I`m going to use a present example of a company that is changing direction from digital media technology.



> DVM International Limited, (DVM, formerly Digital and Voice Media Limited) is a digital and media technology company that seek to capitalise on the growing market of point-of-sale indoor media advertising. The company's strategic focus is to develop an indoor electronic media advertising business through customised programming for retailers and advertisers






> Australian’s latest onshore petroleum explorer, DVM International Limited (DVM), today told its shareholders that it wanted to capitalise on record global oil prices by participating in two high impact exploration wells in Western Australia.




Alright so now they want to be an oiler.Nothing wrong with diversification and good luck to them.Now to one of the wells that i think is exaggerated.



> The second well, Lake MacLeod 1, had the *potential to contain up to an **estimated 150 million barrels of recoverable oil*, if oil was present and the structure was *filled to its maximum possible spill point*.




I have yet to see any of these lill fellas turn up anything .150 million barrels.Riigghhhttt....Be lucky if they wet the drill bit in my opinion.

A 100 million barrel "recoverable" oilfield is rare and highly unlikely where they are drilling.

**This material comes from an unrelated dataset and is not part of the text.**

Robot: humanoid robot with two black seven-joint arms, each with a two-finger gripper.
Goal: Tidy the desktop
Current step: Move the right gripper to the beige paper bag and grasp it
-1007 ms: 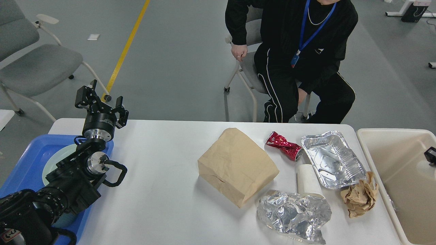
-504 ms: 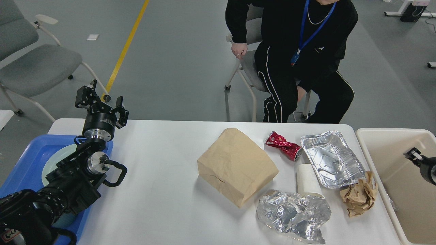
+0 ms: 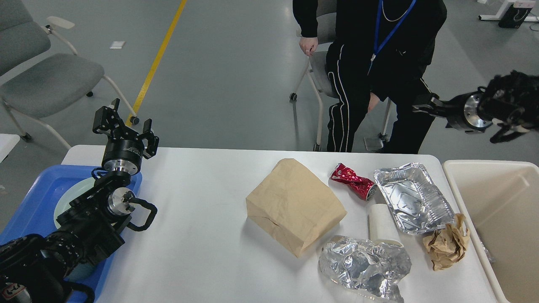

They might get an oilshow.This from 2000 about the Southern Carnarvon Basin...(i went here in search of Quobba1)



> BASIN AREA :- Onshore approximately 100 000km
> WELLS :- 75 onshore (including 57 stratigraphic tests)
> Only a few valid tests for hydrocarbon plays in the region. *No fields or accumulations known at present*.




Knowledge is invaluable !!!!! Now watch the share price rocket when they hit oil.

ref : www.doir.wa.gov.au/documents/mineralsandpetroleum/s_carnarvon.pdf


----------